» **Task to complete**
For the records that follow, please set down exactly the lines between the one holding "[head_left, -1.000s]" and the one holding "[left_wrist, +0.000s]", inclusive, and only those.
------------------------------
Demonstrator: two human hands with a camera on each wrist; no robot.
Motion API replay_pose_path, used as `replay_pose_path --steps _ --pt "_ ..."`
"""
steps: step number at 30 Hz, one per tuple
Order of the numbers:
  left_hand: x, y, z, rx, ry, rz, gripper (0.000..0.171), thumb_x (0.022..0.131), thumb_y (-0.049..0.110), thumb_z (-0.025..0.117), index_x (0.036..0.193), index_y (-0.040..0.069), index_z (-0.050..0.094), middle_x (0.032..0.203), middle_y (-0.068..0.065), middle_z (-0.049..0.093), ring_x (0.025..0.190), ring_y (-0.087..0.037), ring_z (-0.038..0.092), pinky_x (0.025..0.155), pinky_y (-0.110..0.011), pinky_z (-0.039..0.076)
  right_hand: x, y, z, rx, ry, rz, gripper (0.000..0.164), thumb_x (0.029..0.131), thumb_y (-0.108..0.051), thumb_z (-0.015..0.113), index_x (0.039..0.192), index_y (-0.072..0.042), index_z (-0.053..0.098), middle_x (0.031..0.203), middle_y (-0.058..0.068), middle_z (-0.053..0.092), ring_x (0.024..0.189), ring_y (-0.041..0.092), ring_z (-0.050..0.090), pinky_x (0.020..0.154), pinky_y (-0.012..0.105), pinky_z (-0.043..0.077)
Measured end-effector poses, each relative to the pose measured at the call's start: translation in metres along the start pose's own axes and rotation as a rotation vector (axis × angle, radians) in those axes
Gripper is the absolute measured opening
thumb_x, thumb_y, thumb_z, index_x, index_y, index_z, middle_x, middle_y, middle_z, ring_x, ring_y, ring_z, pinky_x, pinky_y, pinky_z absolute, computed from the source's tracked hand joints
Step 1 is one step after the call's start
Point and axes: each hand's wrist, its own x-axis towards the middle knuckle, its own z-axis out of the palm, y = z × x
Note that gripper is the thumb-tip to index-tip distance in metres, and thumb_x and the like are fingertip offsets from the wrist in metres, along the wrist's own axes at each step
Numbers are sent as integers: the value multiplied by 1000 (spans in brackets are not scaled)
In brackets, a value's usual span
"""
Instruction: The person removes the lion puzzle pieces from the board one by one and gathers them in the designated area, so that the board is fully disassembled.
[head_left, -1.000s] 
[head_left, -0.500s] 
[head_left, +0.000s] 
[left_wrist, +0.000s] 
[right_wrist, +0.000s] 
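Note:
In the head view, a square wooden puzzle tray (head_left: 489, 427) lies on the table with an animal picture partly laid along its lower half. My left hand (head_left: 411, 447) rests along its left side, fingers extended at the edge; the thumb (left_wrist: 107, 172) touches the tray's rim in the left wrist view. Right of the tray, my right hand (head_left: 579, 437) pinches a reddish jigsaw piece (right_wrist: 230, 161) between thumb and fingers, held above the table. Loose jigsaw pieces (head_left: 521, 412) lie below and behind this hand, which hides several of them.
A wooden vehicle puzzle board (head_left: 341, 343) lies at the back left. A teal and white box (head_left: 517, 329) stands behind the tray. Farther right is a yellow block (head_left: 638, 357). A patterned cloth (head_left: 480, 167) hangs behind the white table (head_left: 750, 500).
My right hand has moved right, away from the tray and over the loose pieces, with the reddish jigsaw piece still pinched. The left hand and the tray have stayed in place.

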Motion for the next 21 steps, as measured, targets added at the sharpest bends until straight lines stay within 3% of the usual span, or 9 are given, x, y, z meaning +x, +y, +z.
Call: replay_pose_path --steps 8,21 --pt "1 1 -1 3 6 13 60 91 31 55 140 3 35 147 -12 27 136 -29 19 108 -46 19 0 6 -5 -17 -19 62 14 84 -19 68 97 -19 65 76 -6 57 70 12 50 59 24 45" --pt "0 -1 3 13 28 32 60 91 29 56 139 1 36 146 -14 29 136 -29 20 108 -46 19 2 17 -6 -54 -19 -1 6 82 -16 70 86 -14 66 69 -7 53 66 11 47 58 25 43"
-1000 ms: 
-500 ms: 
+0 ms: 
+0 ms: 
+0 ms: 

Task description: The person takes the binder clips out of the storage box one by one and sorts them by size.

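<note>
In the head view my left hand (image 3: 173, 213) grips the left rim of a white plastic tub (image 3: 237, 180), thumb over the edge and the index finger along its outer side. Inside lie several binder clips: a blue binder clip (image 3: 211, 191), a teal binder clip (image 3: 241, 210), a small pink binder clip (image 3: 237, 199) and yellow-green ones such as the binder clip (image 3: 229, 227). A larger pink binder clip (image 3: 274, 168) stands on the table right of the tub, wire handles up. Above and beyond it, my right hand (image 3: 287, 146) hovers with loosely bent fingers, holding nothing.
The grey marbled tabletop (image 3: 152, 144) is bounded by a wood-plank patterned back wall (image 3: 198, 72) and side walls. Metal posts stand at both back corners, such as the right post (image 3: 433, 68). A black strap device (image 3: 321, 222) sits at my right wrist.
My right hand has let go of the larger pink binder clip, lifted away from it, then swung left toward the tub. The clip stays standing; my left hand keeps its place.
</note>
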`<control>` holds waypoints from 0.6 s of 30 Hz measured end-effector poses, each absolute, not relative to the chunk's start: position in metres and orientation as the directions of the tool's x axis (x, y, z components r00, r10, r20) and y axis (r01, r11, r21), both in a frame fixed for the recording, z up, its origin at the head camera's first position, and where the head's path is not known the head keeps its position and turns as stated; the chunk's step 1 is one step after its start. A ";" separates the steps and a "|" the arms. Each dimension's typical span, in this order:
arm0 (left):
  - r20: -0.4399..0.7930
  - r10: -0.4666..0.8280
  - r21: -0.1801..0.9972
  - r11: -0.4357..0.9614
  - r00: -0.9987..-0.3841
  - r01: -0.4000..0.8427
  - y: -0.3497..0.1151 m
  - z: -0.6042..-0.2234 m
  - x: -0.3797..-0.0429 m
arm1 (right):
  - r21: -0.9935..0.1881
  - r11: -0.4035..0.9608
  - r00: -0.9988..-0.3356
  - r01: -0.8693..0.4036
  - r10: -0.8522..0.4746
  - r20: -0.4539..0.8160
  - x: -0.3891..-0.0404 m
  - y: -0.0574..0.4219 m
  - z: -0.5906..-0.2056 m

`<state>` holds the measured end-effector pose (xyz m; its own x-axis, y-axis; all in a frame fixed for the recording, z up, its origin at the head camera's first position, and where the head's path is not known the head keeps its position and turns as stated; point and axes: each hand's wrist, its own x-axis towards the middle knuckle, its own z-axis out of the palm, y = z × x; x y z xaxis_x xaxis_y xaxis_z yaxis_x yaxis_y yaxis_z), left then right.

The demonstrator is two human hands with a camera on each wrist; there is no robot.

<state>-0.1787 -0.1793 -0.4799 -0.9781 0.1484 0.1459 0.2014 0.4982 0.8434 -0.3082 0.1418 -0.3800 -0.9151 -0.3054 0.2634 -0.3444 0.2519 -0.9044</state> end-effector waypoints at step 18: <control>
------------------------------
» **Result**
[head_left, -1.000s] 
[head_left, -0.500s] 
[head_left, +0.000s] 
[left_wrist, +0.000s] 

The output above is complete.